NEW YORK (TheStreet) -- April 15 is just hours away, but last-minute taxpayers shouldn't panic and wind up making mistakes related to the Affordable Care Act that could haunt them next year.
The ACA's individual mandate requires adults without insurance or access to employer-sponsored health care coverage, or who qualify for Medicare or Medicaid, to have signed up for health care insurance through state or federal health care insurance exchanges by March 31. Americans who missed the deadline can't get back in the government's good graces until November, when the open enrollment period for 2015 opens up.
People who are without health care insurance for three or more months in 2014 face a penalty of either a flat fee of $95 or 1% of their gross annual household income (minus the first $10,150 for a single person or $20,300 for a married couple filing jointly).
But that's not the only tax-related concern.

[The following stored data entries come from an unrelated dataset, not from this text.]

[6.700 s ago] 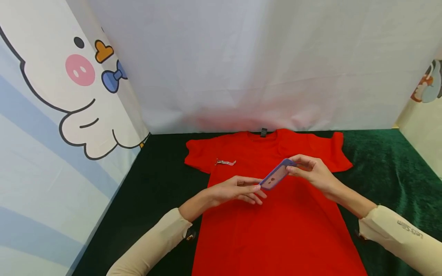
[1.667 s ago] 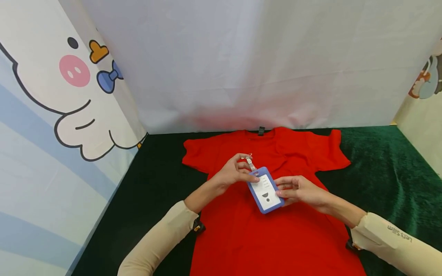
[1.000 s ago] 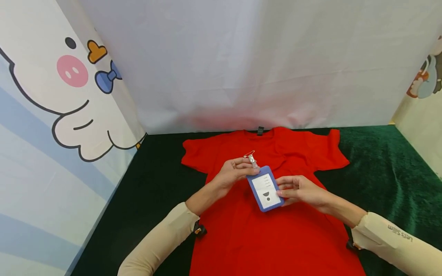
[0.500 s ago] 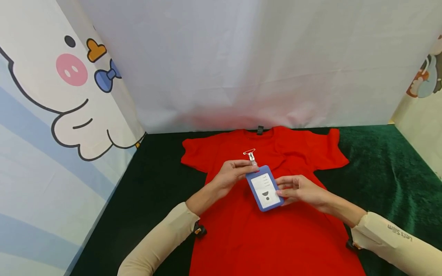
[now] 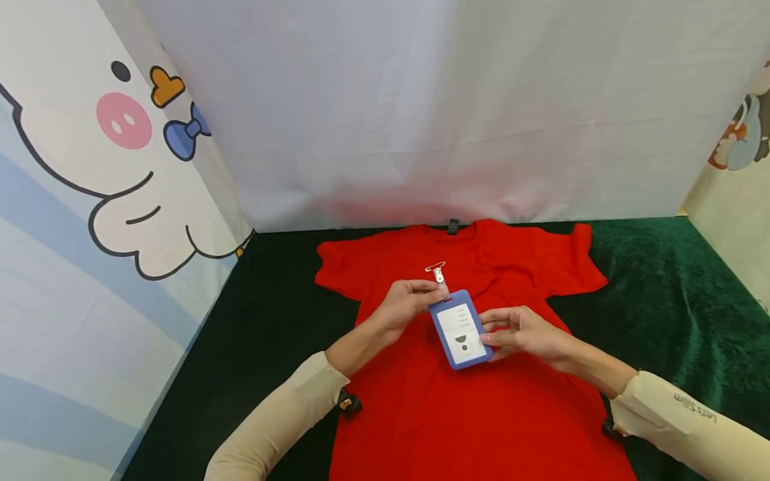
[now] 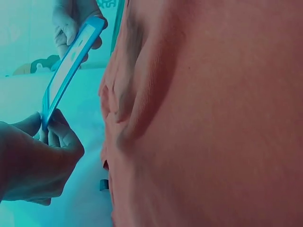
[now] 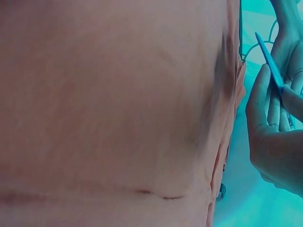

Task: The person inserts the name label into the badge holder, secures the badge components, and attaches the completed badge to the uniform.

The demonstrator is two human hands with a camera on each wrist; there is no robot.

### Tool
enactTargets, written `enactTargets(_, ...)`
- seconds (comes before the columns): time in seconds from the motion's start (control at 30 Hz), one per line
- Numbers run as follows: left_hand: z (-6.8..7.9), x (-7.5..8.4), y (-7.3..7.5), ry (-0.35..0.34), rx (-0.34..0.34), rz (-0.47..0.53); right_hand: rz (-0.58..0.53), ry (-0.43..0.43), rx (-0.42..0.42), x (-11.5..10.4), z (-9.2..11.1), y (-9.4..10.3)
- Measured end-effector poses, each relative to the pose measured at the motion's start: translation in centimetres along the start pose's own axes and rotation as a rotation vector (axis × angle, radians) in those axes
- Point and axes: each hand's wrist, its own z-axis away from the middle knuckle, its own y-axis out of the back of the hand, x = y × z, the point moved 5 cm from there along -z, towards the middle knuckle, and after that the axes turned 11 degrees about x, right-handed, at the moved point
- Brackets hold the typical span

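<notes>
In the head view a blue-framed badge holder with a white card is held tilted over a red T-shirt. From the slot at its top runs a short strap with a metal snap, ending in a safety pin. My left hand pinches the strap at the slot, thumb in front. My right hand pinches the holder's lower right edge between thumb and fingers. The left wrist view shows the holder nearly edge-on between both hands. In the right wrist view only its thin edge shows.
The T-shirt lies spread on a dark green velvet cloth, its neck label at the far edge. A white curtain rises behind. On the left stands a cartoon-printed panel.
Earlier the strap clip lay apart on the shirt; now it is joined to the badge holder. The holder has turned card side up. Over the last second the left fingers shifted slightly along the strap.
</notes>
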Motion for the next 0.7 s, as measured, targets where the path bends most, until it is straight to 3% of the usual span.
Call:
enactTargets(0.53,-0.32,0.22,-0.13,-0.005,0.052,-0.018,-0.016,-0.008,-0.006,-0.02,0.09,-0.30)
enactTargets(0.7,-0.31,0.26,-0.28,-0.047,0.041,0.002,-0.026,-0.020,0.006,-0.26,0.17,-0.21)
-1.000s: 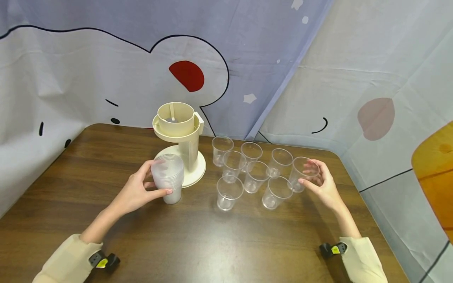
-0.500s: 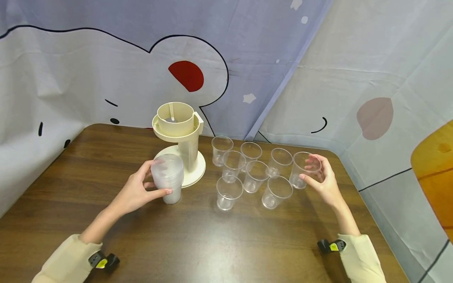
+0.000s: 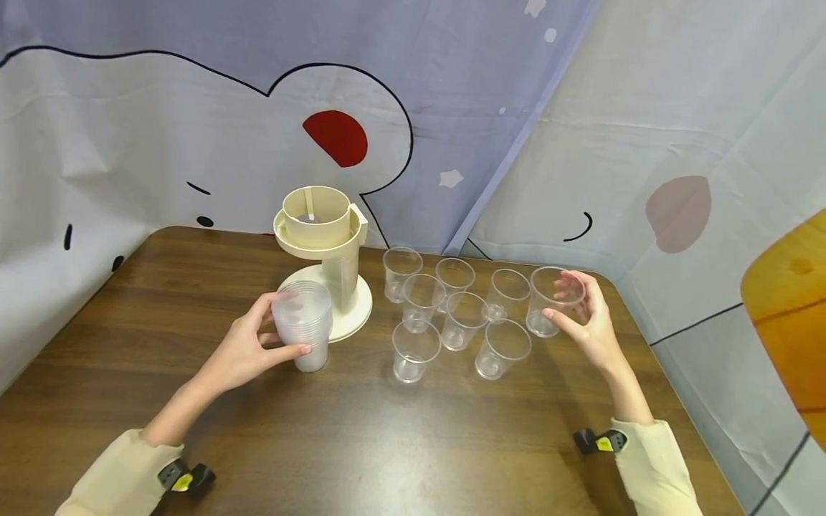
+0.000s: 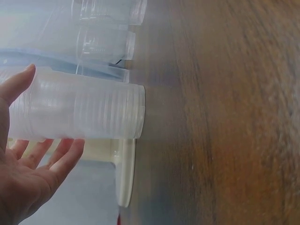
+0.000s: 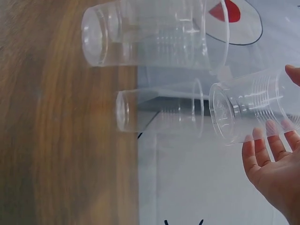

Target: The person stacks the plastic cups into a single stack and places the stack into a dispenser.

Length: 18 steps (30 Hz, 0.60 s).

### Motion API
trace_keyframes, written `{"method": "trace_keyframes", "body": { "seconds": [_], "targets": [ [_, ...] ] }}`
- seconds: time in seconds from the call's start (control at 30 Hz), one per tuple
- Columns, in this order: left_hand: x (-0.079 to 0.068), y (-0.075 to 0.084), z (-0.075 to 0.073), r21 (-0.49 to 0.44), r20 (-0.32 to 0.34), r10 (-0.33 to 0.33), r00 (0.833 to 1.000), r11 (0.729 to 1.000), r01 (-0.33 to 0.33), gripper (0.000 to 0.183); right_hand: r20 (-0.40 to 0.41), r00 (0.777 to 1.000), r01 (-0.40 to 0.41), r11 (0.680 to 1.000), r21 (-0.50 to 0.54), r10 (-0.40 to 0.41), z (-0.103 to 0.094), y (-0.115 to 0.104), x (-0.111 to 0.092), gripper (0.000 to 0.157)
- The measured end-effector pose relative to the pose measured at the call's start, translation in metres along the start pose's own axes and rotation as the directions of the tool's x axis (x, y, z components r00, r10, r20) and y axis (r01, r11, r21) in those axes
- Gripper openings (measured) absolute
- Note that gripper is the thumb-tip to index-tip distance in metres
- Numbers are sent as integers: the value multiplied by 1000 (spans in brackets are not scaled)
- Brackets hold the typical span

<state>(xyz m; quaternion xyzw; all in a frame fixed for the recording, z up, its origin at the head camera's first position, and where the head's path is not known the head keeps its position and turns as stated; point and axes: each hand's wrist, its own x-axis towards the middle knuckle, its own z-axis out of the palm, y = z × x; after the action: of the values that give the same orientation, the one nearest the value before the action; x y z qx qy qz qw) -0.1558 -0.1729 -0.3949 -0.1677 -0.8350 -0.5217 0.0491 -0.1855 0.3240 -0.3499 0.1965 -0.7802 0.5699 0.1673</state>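
My left hand (image 3: 245, 347) grips a nested stack of clear plastic cups (image 3: 312, 352), thumb on the near side and fingers behind. In the left wrist view the stack (image 4: 98, 108) stands upright with its bottom at the tabletop. On the right, my right hand (image 3: 590, 322) holds a single clear plastic cup (image 3: 539, 312) between thumb and fingers, mouth up. The right wrist view shows this cup (image 5: 246, 110) raised off the table and slightly tilted. Several more clear cups (image 3: 413, 351) stand upright and separate between the hands.
Just behind the stack is a cream plastic stand (image 3: 340, 276) with a round base and a ring-shaped holder on top. The wooden table (image 3: 387, 444) reaches back to a printed cloth backdrop (image 3: 213, 136), which also runs along the right side.
My right hand has lifted its cup and carried it slightly toward the back of the table. The left hand and its stack stay in place; the head view has shifted slightly.
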Motion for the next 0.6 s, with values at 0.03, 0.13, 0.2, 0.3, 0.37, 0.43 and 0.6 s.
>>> {"method": "trace_keyframes", "body": {
  "seconds": [0.03,0.13,0.2,0.3,0.37,0.43,0.6],
  "targets": [
    [0,0,0,1,-1,-1,1000,1000,1,72,1,1000,1,1000,-2,-1,1,-1,0,61],
    [0,0,0,3,-2,-1,1000,1000,1,72,0,1000,5,1000,-3,-5,3,-5,1,61],
    [0,0,0,3,-2,-3,1000,1000,3,72,0,1000,7,1000,4,-7,5,-8,1,61],
    [0,0,1,1,-1,-7,1000,1000,7,72,4,1000,12,1000,13,-12,9,-11,2,62],
    [0,0,1,2,1,-10,1000,1000,10,72,8,1000,14,1000,18,-15,11,-14,3,62],
    [0,0,1,3,2,-12,1000,1000,12,72,13,1000,18,1000,23,-18,14,-16,4,62],
    [-1,0,1,1,-3,-12,1000,1000,12,71,30,999,30,998,50,-31,20,-22,9,62]
  ]
}}
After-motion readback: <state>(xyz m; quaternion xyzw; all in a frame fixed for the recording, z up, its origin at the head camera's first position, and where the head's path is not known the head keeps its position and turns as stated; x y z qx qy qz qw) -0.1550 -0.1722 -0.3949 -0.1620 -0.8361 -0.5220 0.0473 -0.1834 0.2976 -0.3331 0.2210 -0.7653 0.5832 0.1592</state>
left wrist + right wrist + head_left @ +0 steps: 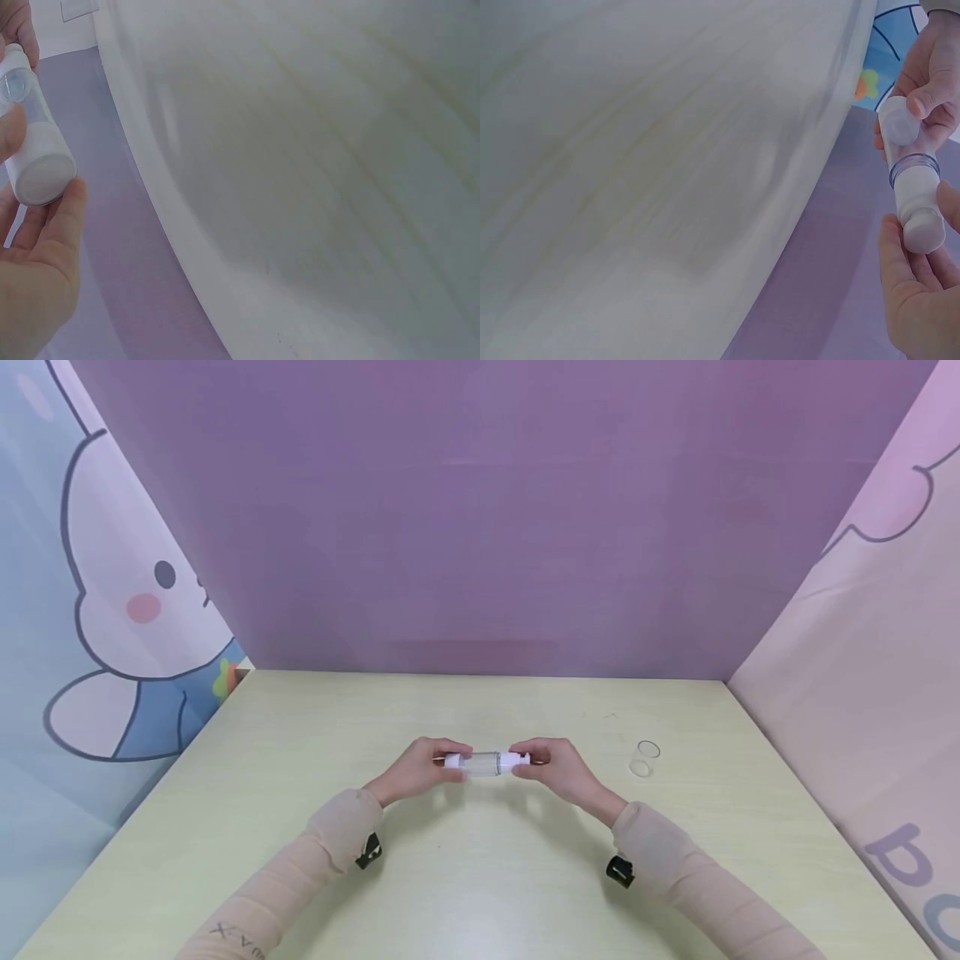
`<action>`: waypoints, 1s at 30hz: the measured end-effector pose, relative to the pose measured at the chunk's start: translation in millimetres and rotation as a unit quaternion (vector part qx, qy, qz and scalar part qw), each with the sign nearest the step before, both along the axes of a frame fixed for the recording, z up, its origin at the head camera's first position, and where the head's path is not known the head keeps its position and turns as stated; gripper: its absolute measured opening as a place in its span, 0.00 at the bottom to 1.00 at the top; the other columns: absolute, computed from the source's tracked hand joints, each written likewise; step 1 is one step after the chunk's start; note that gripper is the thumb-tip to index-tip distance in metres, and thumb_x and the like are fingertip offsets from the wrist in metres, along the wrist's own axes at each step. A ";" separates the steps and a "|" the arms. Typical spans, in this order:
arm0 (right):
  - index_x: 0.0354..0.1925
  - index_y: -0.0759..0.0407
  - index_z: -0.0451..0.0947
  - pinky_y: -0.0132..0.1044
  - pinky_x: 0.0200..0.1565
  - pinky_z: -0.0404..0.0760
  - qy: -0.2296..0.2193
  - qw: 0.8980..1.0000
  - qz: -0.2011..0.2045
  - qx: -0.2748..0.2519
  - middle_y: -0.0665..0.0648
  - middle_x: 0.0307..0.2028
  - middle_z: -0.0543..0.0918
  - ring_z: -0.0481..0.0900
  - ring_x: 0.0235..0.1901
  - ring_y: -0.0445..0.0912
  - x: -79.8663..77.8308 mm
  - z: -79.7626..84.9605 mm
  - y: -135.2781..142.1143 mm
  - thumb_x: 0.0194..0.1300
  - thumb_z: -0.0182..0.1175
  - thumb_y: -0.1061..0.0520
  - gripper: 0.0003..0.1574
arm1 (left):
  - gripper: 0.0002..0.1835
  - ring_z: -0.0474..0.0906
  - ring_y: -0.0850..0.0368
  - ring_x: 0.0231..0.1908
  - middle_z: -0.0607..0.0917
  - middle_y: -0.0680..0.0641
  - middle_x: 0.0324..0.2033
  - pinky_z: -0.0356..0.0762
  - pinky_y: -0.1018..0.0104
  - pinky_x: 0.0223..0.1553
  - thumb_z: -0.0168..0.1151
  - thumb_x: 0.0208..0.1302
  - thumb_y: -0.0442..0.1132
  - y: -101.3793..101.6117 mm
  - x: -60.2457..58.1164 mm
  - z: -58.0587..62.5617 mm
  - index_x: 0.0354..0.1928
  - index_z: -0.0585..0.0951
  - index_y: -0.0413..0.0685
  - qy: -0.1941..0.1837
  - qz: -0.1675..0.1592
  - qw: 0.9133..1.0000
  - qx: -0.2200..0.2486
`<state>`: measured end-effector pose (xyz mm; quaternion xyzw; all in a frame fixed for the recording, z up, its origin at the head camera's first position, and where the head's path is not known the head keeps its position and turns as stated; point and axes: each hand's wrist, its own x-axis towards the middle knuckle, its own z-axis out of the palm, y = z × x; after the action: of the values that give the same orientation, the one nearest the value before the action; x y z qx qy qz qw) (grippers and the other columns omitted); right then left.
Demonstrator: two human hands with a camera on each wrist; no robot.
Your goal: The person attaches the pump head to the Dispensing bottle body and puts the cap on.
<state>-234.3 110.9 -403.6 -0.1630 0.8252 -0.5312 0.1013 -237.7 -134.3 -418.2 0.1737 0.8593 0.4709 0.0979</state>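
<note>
A clear pump bottle point(481, 764) with a white base and a white pump top lies sideways between the two hands, above the table. My left hand point(422, 768) grips its white base end point(46, 176) between thumb and fingers. At the other end, my right hand point(561, 768) pinches the white pump head point(924, 229). A ring shows at the joint between the clear body and the white top in the right wrist view. Whether the top is screwed tight cannot be seen.
A clear cylindrical cap point(643, 760) stands on the pale wooden table point(480, 893) to the right of the right hand. A purple panel point(480, 527) rises behind the table, with printed cloths at the left point(150, 710) and right point(862, 693).
</note>
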 end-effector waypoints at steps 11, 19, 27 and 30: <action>0.47 0.63 0.79 0.34 0.40 0.81 -0.001 1.000 -0.018 0.020 0.59 0.41 0.82 0.78 0.37 0.44 0.4 -0.1 1.3 0.55 0.64 0.62 0.18 | 0.21 0.76 0.48 0.50 0.78 0.42 0.53 0.77 0.58 0.50 0.65 0.54 0.34 1.0 0.7 0.8 0.52 0.78 0.44 0.003 -0.006 1.000 0.000; 0.48 0.65 0.78 0.35 0.42 0.81 -0.012 1.000 -0.016 0.013 0.61 0.44 0.82 0.80 0.40 0.44 0.3 -0.5 0.5 0.57 0.63 0.60 0.20 | 0.20 0.76 0.49 0.50 0.78 0.42 0.53 0.77 0.58 0.50 0.65 0.54 0.34 0.6 0.7 1.0 0.52 0.79 0.46 0.002 -0.004 1.000 0.000; 0.50 0.68 0.75 0.37 0.46 0.80 -0.010 1.000 -0.006 0.009 0.64 0.46 0.81 0.81 0.43 0.48 1.8 -0.6 2.0 0.59 0.61 0.59 0.22 | 0.20 0.76 0.48 0.50 0.78 0.43 0.52 0.77 0.58 0.49 0.65 0.54 0.34 1.3 0.7 0.4 0.51 0.79 0.46 -0.002 -0.001 1.000 0.001; 0.51 0.68 0.75 0.39 0.46 0.80 -0.013 1.000 -0.008 0.011 0.63 0.45 0.81 0.81 0.42 0.46 1.8 -0.6 3.6 0.59 0.61 0.58 0.22 | 0.20 0.76 0.49 0.50 0.78 0.42 0.53 0.77 0.58 0.49 0.65 0.54 0.34 1.7 0.3 -0.1 0.51 0.79 0.47 0.001 -0.006 1.000 0.001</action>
<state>-232.6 114.5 -404.2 -0.1482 0.8312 -0.5246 0.1094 -237.4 -132.6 -418.3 0.1792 0.8578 0.4712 0.0999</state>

In fact, millions of Americans could get "stung by surprise tax bills" when they see their 2014 tax bills, says Michael Mahoney, vice president of consumer marketing at GoHealth Insurance, an online health insurance services firm.
According to Mahoney, the ACA was framed, in large part, to provide subsidies to help struggling Americans afford heath care. In general, the lower your income, the fatter the subsidy for many consumers.
But what many people will miss is that if your family income goes up in 2014, you essentially end up with a bigger subsidy than you are entitled to. That can result in smaller tax refunds or surprise tax bills in the spring 2015 filing season for millions of middle-income families.